* _Task directions_: Please output the lines shown below exactly as they appear.

* _Given data_:
────
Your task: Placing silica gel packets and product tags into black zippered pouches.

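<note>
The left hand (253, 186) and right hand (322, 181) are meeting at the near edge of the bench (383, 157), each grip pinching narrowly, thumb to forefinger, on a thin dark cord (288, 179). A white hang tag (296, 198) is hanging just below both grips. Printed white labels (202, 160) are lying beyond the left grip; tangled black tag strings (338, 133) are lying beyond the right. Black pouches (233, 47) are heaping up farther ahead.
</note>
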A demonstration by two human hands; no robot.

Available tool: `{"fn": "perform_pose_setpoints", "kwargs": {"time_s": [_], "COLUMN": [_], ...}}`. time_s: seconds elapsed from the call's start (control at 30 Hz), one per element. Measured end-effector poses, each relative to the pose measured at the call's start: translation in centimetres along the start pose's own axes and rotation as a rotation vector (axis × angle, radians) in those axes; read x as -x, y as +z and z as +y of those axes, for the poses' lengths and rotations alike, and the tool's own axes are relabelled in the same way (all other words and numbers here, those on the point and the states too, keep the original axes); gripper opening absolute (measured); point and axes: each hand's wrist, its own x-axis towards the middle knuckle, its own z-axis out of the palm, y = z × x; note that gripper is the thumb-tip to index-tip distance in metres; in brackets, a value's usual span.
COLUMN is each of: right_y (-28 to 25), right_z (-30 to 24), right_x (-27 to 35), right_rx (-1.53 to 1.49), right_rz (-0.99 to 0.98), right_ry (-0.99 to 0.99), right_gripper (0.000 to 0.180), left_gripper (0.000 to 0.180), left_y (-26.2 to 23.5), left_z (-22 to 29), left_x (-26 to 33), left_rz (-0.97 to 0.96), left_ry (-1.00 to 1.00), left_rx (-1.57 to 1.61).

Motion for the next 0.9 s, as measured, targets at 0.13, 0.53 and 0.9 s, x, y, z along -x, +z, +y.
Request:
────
* _Solution for this problem_:
Your task: Placing silica gel packets and product tags into black zippered pouches.

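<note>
The left hand (253, 186) and right hand (322, 181) are meeting at the near edge of the bench (383, 157), each grip pinching narrowly, thumb to forefinger, on a thin dark cord (288, 179). A white hang tag (296, 198) is hanging just below both grips. Printed white labels (202, 160) are lying beyond the left grip; tangled black tag strings (338, 133) are lying beyond the right. Black pouches (233, 47) are heaping up farther ahead.
</note>
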A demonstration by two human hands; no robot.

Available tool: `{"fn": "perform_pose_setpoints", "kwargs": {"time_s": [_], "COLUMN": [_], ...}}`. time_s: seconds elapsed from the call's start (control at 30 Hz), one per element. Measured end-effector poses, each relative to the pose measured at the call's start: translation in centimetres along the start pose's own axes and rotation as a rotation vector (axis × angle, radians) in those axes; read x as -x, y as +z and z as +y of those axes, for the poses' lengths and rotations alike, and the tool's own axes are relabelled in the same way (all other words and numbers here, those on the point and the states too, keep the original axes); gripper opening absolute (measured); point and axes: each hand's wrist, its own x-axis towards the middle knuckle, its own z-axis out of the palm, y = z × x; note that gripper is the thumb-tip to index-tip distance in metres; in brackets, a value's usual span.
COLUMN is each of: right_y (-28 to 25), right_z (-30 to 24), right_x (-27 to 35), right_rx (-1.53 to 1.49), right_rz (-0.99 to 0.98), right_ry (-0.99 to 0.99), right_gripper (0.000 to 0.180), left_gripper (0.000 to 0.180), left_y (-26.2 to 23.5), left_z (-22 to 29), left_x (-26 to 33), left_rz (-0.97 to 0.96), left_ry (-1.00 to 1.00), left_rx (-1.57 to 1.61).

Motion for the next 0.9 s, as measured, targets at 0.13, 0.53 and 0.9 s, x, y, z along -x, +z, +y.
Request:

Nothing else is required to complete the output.